- _Task brief_
Pull out every line with the word "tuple" from the entries below.

--- Data provided ---

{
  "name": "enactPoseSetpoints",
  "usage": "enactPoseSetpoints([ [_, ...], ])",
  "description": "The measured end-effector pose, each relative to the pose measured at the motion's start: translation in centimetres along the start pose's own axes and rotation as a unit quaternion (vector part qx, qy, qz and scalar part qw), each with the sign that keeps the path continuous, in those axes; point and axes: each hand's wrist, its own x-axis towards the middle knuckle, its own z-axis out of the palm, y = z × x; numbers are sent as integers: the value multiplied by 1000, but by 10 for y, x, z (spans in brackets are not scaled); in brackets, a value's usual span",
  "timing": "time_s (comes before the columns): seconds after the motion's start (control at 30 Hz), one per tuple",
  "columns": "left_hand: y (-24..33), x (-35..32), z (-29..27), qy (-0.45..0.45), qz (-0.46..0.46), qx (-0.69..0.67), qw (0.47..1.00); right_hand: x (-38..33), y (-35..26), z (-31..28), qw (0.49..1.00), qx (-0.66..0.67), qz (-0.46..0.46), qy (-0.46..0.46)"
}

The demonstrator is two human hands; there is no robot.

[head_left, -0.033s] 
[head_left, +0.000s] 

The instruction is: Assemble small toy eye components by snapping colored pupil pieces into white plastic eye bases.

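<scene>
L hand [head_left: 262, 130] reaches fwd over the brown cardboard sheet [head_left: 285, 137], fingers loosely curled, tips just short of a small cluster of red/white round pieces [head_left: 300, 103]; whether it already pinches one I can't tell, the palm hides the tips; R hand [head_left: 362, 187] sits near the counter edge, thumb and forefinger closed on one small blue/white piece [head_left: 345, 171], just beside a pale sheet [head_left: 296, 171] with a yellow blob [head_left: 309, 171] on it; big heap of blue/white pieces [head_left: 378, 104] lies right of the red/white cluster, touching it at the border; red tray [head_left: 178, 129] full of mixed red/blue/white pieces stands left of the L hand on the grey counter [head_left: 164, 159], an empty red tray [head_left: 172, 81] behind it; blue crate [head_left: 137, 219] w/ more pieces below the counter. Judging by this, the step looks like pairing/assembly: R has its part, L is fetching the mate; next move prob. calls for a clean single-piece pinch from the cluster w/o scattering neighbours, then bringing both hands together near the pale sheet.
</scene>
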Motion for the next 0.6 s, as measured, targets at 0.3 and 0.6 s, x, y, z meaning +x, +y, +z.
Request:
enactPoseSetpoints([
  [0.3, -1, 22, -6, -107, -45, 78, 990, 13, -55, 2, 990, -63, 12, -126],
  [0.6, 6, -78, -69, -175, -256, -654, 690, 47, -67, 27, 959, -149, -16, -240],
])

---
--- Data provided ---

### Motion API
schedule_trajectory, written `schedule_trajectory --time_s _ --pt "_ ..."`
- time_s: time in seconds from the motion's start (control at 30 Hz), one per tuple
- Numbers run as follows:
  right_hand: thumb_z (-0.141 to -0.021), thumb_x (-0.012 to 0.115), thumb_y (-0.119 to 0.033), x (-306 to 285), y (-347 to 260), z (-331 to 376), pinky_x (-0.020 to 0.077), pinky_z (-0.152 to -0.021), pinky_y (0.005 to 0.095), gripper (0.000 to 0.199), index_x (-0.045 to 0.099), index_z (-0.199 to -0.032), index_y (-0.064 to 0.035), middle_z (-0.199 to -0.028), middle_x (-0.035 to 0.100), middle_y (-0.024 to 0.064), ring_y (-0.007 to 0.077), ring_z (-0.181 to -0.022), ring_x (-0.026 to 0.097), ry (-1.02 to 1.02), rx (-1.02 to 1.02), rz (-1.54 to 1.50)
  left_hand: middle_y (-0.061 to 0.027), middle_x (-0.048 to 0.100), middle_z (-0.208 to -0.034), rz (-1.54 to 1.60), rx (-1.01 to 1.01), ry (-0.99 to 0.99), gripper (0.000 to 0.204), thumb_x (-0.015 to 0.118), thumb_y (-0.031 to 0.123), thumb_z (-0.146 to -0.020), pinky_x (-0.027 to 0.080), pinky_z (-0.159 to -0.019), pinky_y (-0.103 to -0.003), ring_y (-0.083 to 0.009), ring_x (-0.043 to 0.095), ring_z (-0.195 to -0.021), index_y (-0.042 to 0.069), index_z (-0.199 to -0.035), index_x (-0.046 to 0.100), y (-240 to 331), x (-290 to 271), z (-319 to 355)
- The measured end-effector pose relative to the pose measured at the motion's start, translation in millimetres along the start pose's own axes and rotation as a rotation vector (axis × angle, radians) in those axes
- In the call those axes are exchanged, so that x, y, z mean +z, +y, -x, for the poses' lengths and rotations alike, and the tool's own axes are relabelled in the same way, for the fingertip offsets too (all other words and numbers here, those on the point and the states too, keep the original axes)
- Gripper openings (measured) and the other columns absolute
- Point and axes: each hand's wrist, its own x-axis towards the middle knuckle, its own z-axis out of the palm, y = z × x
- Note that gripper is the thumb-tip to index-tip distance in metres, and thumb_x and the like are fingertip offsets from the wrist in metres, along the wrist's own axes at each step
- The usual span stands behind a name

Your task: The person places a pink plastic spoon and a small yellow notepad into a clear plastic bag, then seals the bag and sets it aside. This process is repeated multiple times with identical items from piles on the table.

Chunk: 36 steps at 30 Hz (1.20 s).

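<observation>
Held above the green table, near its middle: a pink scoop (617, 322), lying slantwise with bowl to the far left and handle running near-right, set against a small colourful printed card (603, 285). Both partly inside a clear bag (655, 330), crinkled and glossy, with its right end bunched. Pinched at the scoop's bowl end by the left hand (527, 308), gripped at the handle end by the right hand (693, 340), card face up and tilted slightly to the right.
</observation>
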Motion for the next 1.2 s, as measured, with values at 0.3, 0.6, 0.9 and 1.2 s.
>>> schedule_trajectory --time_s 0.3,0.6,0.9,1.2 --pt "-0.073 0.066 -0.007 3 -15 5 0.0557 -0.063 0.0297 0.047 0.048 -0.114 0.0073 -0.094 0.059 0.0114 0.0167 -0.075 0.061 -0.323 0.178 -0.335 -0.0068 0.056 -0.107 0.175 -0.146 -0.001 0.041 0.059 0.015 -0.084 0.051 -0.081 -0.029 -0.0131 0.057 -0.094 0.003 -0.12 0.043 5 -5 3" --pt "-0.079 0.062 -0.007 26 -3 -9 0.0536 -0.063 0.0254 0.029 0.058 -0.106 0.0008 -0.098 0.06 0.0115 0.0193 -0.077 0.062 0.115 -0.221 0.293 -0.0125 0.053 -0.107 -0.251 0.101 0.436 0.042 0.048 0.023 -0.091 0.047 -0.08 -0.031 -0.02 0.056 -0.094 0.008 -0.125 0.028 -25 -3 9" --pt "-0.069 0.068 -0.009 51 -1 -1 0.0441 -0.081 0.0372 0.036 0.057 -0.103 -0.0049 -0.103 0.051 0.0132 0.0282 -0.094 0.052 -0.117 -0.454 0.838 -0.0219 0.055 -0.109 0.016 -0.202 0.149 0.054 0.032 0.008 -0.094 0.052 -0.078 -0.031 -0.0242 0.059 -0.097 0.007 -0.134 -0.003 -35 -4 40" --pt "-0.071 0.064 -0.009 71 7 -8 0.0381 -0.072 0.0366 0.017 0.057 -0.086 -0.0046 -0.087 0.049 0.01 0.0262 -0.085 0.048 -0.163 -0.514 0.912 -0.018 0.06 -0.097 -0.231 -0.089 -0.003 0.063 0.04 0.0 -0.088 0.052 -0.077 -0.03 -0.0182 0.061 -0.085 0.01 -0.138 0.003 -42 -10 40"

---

- _Output_
  "timing": "time_s (comes before the columns): seconds after the motion's start (control at 30 Hz), one per tuple",
- time_s: time in seconds from the motion's start (control at 30 Hz), one per tuple

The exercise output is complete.